“Te has fatigado en tus muchos consejos. Comparezcan ahora y te defiendan los contempladores de los cielos, los que observan las estrellas, los que cuentan los meses, para pronosticar lo que vendrá sobre ti. He aquí que serán como tamo; fuego los quemará, no salvarán sus vidas del poder de la llama” (Isaías 47:13-14).
¡Qué triste es el orgullo del hombre! Quiere tomar el lugar del Creador interpretando para su propia satisfacción los movimientos de los astros y de toda esta admirable multitud de cuerpos celestiales.
La astronomía es una ciencia maravillosa y vale la pena estudiar el movimiento efectivo de los astros.
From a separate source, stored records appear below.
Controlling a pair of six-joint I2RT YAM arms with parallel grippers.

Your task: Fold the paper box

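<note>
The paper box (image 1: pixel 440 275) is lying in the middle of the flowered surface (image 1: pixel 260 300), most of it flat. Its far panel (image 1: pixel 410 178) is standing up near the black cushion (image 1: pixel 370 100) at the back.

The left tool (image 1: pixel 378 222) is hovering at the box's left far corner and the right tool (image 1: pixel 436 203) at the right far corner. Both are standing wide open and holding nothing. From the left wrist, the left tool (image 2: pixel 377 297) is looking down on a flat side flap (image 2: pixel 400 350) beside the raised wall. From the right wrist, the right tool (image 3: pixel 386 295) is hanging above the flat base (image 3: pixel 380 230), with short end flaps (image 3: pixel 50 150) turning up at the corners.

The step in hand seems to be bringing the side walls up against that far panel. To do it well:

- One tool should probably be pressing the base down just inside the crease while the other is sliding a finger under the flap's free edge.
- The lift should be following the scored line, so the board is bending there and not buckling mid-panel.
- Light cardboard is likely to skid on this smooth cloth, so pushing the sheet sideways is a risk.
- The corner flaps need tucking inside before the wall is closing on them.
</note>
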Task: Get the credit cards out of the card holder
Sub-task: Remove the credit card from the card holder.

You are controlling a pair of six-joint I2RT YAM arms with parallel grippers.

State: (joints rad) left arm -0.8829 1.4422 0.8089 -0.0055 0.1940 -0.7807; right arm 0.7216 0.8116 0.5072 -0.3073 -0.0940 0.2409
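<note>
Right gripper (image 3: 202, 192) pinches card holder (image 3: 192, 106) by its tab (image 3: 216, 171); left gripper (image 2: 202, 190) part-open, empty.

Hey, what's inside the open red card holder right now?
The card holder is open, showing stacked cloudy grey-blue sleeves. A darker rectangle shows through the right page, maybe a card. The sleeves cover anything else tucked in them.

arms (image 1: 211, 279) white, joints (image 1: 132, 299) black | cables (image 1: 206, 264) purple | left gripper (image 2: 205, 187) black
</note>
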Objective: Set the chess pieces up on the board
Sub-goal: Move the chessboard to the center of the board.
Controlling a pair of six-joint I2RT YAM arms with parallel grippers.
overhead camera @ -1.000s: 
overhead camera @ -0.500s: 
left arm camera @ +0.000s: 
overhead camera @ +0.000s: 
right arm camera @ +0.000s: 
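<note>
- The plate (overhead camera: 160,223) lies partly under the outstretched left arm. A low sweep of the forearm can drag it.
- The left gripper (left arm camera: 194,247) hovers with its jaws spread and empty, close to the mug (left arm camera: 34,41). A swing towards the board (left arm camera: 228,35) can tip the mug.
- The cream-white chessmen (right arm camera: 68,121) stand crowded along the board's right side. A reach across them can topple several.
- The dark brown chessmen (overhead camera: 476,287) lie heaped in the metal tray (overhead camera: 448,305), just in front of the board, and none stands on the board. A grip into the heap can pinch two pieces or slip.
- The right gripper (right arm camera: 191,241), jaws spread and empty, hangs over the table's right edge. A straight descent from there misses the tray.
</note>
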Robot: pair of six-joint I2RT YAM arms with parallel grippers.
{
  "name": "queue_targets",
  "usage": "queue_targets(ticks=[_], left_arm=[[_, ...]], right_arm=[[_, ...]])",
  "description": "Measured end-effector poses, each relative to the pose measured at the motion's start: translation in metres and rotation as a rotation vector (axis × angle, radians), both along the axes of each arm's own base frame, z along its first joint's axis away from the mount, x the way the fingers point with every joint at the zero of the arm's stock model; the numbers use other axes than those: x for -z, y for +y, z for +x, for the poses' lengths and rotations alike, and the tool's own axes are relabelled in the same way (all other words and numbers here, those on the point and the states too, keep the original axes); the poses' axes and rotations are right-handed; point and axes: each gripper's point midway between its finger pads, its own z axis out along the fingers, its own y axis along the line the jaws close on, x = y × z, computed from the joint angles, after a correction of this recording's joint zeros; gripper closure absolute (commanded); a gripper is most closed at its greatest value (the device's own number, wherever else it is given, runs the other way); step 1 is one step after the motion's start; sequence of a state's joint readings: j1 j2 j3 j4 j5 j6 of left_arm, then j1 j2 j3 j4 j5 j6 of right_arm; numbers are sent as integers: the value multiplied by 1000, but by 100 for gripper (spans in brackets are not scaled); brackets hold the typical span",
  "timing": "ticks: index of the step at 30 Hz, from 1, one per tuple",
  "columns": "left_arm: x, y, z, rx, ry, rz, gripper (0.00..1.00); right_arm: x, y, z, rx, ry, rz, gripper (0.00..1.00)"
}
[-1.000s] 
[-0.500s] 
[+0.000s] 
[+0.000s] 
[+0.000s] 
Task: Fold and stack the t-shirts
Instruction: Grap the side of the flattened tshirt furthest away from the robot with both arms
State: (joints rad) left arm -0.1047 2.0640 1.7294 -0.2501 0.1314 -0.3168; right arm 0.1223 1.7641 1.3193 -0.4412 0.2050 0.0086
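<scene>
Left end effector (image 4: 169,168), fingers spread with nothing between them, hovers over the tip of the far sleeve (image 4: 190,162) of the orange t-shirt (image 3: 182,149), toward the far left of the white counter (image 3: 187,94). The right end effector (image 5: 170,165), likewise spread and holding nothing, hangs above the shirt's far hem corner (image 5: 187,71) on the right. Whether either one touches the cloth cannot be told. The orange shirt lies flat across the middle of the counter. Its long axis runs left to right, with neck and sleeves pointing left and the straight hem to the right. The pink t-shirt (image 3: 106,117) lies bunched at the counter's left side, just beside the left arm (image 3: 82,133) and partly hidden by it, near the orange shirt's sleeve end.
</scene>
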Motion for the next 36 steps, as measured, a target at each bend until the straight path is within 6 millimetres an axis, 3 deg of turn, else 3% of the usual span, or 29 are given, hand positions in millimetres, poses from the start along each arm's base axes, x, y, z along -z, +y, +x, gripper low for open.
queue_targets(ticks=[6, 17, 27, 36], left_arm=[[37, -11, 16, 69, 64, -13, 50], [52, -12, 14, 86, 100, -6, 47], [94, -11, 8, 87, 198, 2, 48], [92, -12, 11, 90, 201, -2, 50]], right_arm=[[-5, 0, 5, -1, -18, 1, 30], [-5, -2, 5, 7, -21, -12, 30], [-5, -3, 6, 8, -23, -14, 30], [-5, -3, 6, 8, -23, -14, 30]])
Por el contrario, la astrología es diferente, porque ella pretende interpretar esos movimientos aplicándolos a la condición e historia de los hombres. Si por ejemplo alguien nació bajo un signo del zodíaco, la astrología pretenderá dar una multitud de predicciones en cuanto a la manera en que su vida será influenciada. De esta manera, la imaginación del hombre sustituye la verdad de la Palabra de Dios. Esos astrólogos con tales procederes ¿pueden proteger a las personas frente a las calamidades que las amenazan? ¡Absolutamente no! Ni ellos mismos se pueden salvar “del poder de la llama” del juicio de Dios.
Pero el estudio de la luna y las estrellas tiene valor si lleva a alguien a admirar la sabiduría y el poder infinitos de Dios, creador y sustentador de “los cielos de los cielos, con todo su ejército” (Nehemías 9:6); de esta manera tendrá un efecto práctico.
David da un hermoso ejemplo cuando escribe: “Cuando veo tus cielos, obra de tus dedos, la luna y las estrellas que tú formaste, digo: ¿Qué es el hombre, para que tengas de él memoria, y el hijo del hombre, para que lo visites?” (Salmo 8:3-4). La grandeza de Dios y la debilidad del hombre se ponen de relieve. La continuación de ese Salmo nos lleva a ver al Hijo del Hombre, al Señor Jesús, ahora coronado de gloria y de honra, y la creación entera es finalmente vista como completamente bajo su control.
Sí, “¡Cuán glorioso es tu nombre en toda la tierra!” (Salmo 8:1, 9).